The exhibition features Asselman's hand-cut ceramic tessarae glazed with resin, resulting in mosaics that possess an organic quality despite their arithmetic composition.

Asselman's work demonstrates the potential for traditional art forms to evolve and thrive, ensuring the survival of cultural heritage for future generations.

Sculptural Console by Hamza Kadiri

Photo by Oussama Abbassi / The Peninsula

Right next to it, Hamza Kadiri, a Moroccan artist, creates stunning wooden sculptures and furniture pieces by combining traditional knowledge with the Japanese Shou-Sugi-Ban technique.

This process involves hand-carving solid ash wood, charring the surface layer, and finishing with beeswax, resulting in surreal, blackened pieces with bold curves and textured surfaces that highlight the wood's natural beauty.

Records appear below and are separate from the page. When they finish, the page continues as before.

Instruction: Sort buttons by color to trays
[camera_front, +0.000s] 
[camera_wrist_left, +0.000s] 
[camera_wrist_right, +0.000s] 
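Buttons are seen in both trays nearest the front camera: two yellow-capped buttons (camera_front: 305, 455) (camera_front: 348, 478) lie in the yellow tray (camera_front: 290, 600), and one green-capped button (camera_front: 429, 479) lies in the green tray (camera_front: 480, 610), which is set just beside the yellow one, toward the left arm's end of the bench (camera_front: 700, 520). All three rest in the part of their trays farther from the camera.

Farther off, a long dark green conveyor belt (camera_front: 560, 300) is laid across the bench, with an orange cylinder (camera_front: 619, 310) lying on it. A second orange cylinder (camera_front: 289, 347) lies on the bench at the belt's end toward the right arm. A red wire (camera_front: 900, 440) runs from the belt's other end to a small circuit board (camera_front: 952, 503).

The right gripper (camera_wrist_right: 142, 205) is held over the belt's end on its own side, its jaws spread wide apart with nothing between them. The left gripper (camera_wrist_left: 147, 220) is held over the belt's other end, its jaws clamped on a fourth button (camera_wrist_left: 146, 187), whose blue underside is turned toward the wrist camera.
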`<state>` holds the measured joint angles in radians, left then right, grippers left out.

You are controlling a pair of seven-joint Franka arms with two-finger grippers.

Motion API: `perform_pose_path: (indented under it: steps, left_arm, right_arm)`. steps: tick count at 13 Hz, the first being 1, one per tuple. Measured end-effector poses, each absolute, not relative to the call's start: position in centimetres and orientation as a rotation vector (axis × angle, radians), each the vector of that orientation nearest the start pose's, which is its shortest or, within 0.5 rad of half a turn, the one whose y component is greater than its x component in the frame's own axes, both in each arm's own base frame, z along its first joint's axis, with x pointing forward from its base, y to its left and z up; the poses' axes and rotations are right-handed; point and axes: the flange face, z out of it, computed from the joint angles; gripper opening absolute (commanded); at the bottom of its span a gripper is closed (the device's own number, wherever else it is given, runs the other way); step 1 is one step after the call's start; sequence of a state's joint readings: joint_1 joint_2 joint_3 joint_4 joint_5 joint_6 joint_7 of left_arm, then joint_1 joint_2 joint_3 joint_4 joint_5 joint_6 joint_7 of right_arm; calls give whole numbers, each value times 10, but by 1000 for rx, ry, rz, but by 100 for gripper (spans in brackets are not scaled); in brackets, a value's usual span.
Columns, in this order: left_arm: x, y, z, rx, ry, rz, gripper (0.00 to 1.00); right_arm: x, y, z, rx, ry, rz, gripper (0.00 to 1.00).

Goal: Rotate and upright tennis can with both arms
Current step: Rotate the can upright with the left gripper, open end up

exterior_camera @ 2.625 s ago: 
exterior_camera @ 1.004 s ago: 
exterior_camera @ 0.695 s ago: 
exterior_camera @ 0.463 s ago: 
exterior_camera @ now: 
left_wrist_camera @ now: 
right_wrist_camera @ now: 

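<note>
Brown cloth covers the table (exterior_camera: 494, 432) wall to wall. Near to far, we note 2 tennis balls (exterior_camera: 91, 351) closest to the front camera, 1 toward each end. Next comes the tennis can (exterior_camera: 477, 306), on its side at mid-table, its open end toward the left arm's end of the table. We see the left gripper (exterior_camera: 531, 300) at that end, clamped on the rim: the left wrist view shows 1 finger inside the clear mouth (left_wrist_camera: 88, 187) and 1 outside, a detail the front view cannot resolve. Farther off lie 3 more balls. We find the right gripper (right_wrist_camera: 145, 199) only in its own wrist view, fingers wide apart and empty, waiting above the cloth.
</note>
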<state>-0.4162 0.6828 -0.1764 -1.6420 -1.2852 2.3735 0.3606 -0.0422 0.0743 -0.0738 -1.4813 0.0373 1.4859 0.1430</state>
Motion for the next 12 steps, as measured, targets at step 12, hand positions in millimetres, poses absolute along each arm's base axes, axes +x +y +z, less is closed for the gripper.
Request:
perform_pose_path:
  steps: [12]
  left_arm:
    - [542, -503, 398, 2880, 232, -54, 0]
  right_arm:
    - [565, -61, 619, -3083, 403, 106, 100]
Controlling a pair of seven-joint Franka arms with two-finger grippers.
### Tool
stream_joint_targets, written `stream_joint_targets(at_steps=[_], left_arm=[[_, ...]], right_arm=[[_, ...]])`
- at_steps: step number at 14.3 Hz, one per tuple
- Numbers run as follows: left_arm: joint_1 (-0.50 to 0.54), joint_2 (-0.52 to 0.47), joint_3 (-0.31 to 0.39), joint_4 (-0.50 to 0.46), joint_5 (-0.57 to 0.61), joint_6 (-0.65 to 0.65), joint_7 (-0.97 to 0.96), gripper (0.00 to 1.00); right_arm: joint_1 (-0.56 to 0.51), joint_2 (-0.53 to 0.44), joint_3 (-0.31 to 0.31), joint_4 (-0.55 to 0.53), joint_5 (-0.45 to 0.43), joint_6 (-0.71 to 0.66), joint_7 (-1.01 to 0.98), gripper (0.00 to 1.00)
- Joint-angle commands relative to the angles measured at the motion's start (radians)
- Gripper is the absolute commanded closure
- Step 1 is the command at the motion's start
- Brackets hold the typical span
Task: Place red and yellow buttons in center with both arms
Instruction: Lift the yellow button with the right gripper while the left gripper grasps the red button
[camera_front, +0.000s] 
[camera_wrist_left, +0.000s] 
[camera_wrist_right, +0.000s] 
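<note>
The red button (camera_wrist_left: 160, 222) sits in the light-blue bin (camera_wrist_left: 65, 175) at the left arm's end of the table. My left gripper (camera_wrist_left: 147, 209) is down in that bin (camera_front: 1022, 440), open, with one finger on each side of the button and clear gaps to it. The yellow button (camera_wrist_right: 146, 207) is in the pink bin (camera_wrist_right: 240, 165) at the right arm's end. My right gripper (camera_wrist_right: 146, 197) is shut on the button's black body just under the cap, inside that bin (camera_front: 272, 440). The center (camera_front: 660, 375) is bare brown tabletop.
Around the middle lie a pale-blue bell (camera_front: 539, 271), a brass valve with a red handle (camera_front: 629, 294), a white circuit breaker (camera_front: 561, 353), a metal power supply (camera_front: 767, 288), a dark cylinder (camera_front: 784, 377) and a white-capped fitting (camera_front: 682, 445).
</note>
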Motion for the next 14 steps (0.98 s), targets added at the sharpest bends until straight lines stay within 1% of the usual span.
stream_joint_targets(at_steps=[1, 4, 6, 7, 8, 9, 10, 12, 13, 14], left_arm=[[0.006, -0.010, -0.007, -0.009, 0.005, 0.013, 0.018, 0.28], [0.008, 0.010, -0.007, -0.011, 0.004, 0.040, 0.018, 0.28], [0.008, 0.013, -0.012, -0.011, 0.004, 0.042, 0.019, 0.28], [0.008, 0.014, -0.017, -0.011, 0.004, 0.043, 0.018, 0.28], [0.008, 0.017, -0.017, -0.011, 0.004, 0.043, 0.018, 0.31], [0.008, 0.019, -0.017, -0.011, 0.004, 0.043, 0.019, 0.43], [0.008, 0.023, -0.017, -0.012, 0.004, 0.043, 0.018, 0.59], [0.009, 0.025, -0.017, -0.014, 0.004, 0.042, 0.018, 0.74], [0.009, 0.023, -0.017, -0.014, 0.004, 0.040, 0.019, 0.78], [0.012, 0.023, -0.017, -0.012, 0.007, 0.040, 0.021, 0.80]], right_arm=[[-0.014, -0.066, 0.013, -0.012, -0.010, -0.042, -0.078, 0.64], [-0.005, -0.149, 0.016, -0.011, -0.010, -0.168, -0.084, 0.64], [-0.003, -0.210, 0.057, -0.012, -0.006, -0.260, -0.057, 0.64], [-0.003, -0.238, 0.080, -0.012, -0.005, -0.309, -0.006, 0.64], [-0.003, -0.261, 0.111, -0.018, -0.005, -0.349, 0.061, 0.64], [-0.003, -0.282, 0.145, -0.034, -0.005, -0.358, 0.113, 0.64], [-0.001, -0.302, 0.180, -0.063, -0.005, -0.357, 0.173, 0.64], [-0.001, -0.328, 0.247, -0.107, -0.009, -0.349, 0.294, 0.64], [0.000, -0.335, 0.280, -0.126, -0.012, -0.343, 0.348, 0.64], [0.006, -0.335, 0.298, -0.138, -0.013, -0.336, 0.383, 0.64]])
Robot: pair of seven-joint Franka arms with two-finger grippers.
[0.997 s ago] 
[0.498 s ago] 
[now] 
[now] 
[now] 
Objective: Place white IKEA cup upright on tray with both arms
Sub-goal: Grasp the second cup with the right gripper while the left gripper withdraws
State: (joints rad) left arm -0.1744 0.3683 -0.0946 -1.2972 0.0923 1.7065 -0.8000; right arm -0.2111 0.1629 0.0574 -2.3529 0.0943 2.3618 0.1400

The Sculptural Console piece is entirely hand-carved by Kadiri in a process that unites two opposite forces, one seemingly destructive, the other restorative, the wood is first exposed to sudden bursts of flame, then brushed smooth as it cools.

The Green Bridal Chest by Nisreen and Nermeen Abudail

Photo by Oussama Abbassi / The Peninsula

The crown jewel of the exhibition, "The Green Bridal Chest," created by the sister duo Nisreen Abudail and Nermeen Abudail, is a masterful combination of traditional Palestinian embroidery of flora and fauna crafted from brass and polished green marble.

Created in honor of the designers' niece, the intricate geometric patterns and inscriptions pay homage to the region's rich cultural heritage while incorporating modern engraving elements.

Brickbooks by Mohammad Sharaf

Photo by Oussama Abbassi / The Peninsula

Concluding the exhibition, Kuwaiti artist Mohammad Sharaf's "Brickbooks" serve as a form of contemporary archaeology, preserving the images and stories of forgotten places in Kuwait over the past 20 years.

His work raises important questions about the value of preserving cultural heritage in the face of rapid modernization.

The Arab Design Now Exhibition is a powerful testament to the enduring legacy of Arab craftsmanship and the innovative spirit of contemporary designers.

By showcasing the fusion of traditional methods and modern techniques, the exhibition promotes the preservation of ancient traditions in the modern world, ensuring that the rich cultural heritage of the Arab world continues to thrive for generations to come.